All entries are to be printed again exactly, with their images omitted.

===== Material for the task

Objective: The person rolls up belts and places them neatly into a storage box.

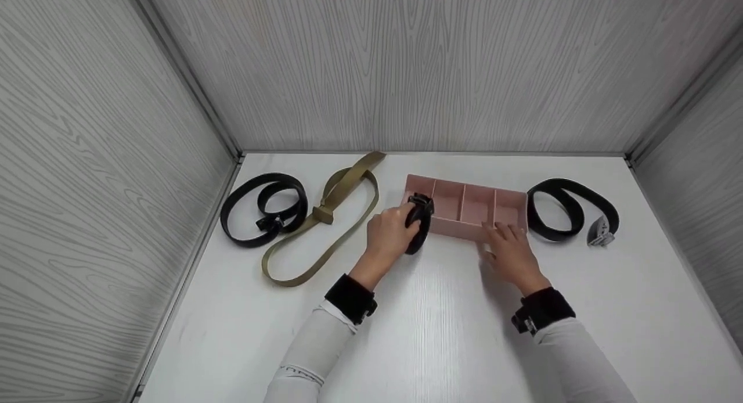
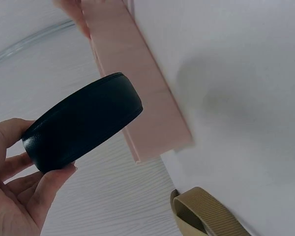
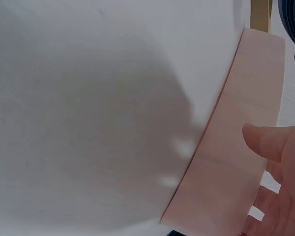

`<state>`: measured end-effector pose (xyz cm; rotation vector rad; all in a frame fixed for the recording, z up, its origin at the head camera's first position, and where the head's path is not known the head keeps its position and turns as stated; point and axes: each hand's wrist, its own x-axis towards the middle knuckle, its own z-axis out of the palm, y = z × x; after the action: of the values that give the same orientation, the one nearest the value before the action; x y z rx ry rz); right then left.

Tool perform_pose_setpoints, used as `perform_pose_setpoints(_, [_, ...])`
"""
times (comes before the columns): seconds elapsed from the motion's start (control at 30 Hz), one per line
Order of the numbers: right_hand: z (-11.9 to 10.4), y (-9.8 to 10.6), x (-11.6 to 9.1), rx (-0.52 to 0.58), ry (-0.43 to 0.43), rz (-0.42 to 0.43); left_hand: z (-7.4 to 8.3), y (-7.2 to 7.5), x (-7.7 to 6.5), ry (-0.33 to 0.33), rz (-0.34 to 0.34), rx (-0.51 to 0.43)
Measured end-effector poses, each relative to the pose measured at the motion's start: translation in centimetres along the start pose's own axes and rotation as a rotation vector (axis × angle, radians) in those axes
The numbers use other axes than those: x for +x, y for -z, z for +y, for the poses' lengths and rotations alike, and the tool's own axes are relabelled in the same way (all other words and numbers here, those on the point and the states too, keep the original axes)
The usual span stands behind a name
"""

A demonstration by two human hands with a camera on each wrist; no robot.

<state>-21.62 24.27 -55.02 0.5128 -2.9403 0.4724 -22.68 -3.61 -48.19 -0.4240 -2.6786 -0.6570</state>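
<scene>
By box (image 1: 455, 229), coiled belt (image 2: 83, 123) gripped in L hand (image 1: 388, 231), R hand (image 1: 514, 253) prob. pinching box.

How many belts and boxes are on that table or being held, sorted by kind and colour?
Black belts: 3, one of them rolled up and held
Khaki belt: 1
Pink box: 1
Total: 5
</scene>
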Motion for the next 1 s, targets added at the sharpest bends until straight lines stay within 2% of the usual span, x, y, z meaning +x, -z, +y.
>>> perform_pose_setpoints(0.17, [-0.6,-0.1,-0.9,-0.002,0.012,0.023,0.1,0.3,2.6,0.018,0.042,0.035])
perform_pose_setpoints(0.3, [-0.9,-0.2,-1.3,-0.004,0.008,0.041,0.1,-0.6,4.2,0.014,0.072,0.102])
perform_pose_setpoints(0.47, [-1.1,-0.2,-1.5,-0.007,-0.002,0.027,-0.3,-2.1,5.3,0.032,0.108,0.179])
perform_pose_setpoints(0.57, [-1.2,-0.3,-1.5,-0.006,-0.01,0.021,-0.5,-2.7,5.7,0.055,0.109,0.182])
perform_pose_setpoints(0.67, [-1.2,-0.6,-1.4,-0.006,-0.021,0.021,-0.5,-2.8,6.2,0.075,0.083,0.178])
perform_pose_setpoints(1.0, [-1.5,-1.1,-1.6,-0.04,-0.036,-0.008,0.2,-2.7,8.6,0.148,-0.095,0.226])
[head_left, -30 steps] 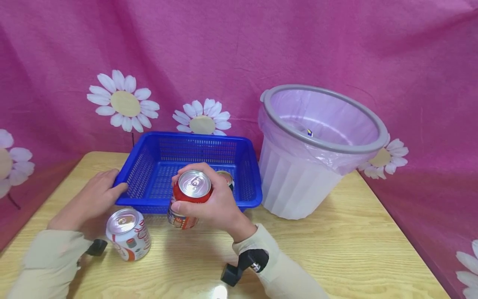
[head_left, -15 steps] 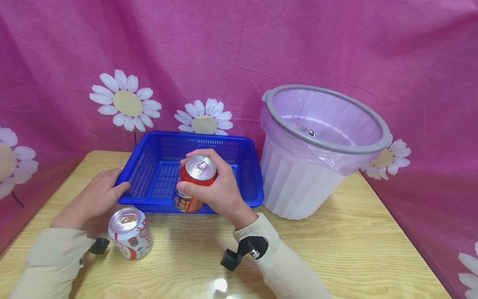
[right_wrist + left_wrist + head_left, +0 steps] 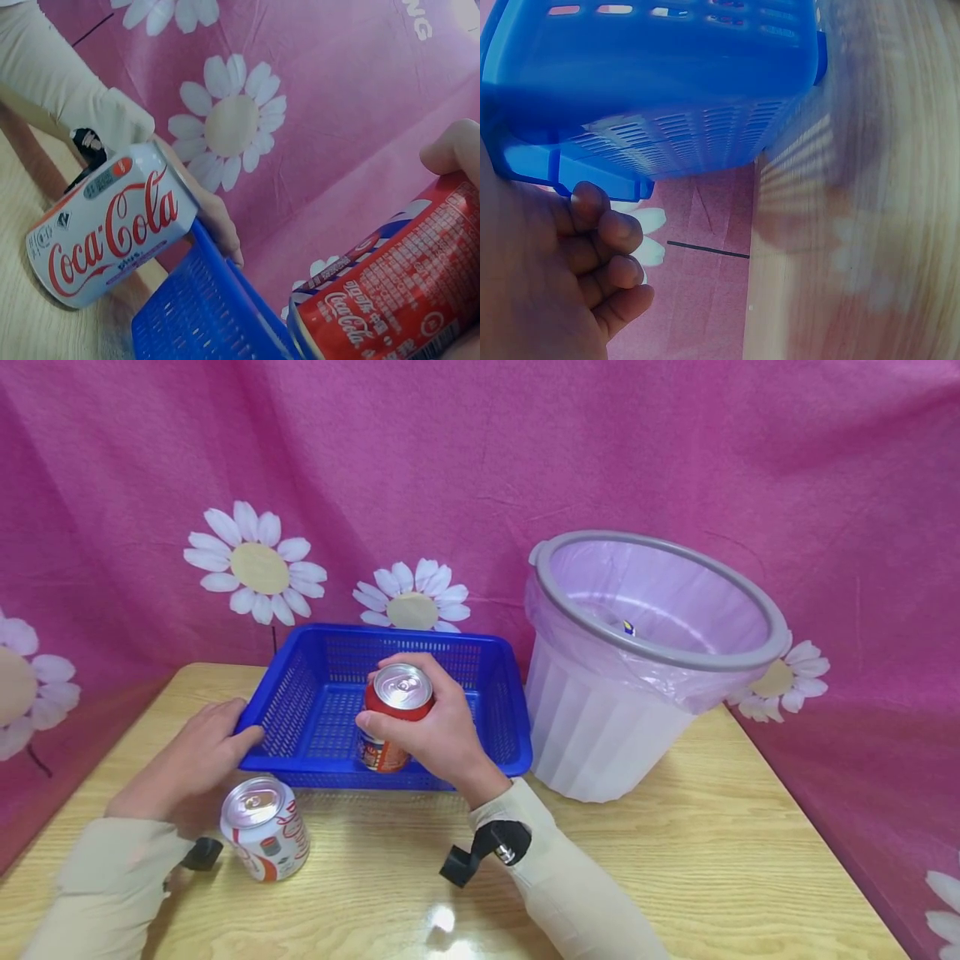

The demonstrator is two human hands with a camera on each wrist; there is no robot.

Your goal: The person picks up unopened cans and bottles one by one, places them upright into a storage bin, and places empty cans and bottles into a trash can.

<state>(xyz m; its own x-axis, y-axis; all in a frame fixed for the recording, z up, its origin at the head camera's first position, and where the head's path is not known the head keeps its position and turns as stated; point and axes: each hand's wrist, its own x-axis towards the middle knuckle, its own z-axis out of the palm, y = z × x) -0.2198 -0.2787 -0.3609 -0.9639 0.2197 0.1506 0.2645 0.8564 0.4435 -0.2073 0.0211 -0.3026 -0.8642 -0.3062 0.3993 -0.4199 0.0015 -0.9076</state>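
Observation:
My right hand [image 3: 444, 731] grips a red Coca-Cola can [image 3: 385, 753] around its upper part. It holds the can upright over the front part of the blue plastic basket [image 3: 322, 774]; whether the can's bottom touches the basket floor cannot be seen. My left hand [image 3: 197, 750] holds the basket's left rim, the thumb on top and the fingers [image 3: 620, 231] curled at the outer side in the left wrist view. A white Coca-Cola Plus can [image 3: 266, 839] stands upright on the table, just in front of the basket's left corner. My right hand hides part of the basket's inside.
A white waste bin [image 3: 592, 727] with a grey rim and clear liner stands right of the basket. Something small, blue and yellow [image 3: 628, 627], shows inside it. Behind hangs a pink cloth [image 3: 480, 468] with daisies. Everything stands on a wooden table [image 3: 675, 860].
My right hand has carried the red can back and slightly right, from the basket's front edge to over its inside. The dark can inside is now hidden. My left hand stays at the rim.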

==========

> Task output:
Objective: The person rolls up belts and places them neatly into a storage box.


`<state>`: measured end-effector pose (xyz cm; rotation vector rad; all in a frame fixed for the recording, z up, its origin at the head camera's first position, and where the head's path is not known the head keeps its position and turns as stated; point and axes: each hand's wrist, its own x-axis towards the middle knuckle, its own z-axis out of the palm, y = z × x; after the action: of the values that give the same orientation, the one nearest the value before the action; x y z rx ry rz); right then left.

Tool perform_pose_setpoints, used as `perform_pose_setpoints(_, [_, ...])`
"""
times (comes before the columns): seconds elapsed from the motion's start (control at 30 Hz), one per line
Order of the numbers: right_hand: z (-11.9 to 10.4), y (-9.8 to 10.6), x (-11.6 to 9.1), rx (-0.52 to 0.58), ry (-0.43 to 0.43), rz (-0.42 to 0.43); left_hand: z (-7.4 to 8.3), y (-7.2 to 7.5), x (-7.7 to 6.5), ry (-0.33 to 0.33), rz (-0.34 to 0.34), rx (-0.51 to 0.43)
Measured end-effector poses, each relative to the pose measured at the motion's start: translation in centimetres along the start pose's own axes and rotation as a rotation vector (axis × angle, radians) in those axes
The numbers use other axes than those: x for +x, y for -z, z for +y, for the poses' lengths and rotations alike, and the tool's own axes are relabelled in the same way (all other words and numbers here, those on the point and the states too, keep the original axes)
The usual span stands behind a name
"""

A demonstration by two human hands with a camera on each wrist; no robot.

<state>-21.62 24.27 -55.02 0.5128 -2.9403 0.4724 -22.68 -3.61 -48.19 -0.4240 -2.6786 -0.6570</state>
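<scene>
By box (image 1: 455, 229), coiled belt (image 2: 83, 123) gripped in L hand (image 1: 388, 231), R hand (image 1: 514, 253) prob. pinching box.

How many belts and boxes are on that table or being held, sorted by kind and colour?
Black belts: 3, one of them rolled up and held
Khaki belt: 1
Pink box: 1
Total: 5
</scene>
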Motion for the next 1 s, targets added at the sharpest bends until straight lines stay within 2% of the usual span, x, y, z meaning +x, -z, +y.
>>> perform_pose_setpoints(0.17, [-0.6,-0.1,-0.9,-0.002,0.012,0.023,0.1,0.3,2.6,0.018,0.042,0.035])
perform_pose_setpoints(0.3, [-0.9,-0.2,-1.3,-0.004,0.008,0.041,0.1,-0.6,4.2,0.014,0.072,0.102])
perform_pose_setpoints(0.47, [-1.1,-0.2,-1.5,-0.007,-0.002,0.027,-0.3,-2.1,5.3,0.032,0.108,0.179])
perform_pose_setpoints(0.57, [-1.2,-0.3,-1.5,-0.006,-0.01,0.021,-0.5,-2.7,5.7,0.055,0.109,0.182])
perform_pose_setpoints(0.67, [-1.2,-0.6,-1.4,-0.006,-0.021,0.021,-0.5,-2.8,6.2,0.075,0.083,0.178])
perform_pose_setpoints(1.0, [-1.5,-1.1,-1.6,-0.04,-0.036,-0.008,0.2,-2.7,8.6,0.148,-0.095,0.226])
[head_left, -30 steps] 
[head_left, -15 steps] 
[right_wrist + left_wrist + head_left, +0 steps] 

The demonstrator is two human hands with a camera on each wrist; there is no robot.

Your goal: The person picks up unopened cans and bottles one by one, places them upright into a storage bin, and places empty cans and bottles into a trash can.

<state>(xyz m; its own x-axis, y-axis; all in a frame fixed for the recording, z up, its origin at the head camera's first position, and where the head's path is not known the head keeps its position and turns as stated; point and axes: each hand's wrist, its own x-axis towards the middle knuckle, its own z-axis out of the palm, y = z × x) -0.2198 -0.2787 -0.3609 -0.9639 0.2197 0.1506 0.2645 0.8564 0.4435 -0.2073 0.0211 -0.3026 -0.8642 -0.3062 0.3993 -0.4199 0.0015 -0.9076</state>
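Observation:
My right hand [image 3: 444, 731] grips a red Coca-Cola can [image 3: 385, 753] around its upper part. It holds the can upright over the front part of the blue plastic basket [image 3: 322, 774]; whether the can's bottom touches the basket floor cannot be seen. My left hand [image 3: 197, 750] holds the basket's left rim, the thumb on top and the fingers [image 3: 620, 231] curled at the outer side in the left wrist view. A white Coca-Cola Plus can [image 3: 266, 839] stands upright on the table, just in front of the basket's left corner. My right hand hides part of the basket's inside.
A white waste bin [image 3: 592, 727] with a grey rim and clear liner stands right of the basket. Something small, blue and yellow [image 3: 628, 627], shows inside it. Behind hangs a pink cloth [image 3: 480, 468] with daisies. Everything stands on a wooden table [image 3: 675, 860].
My right hand has carried the red can back and slightly right, from the basket's front edge to over its inside. The dark can inside is now hidden. My left hand stays at the rim.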

The exercise concludes with that.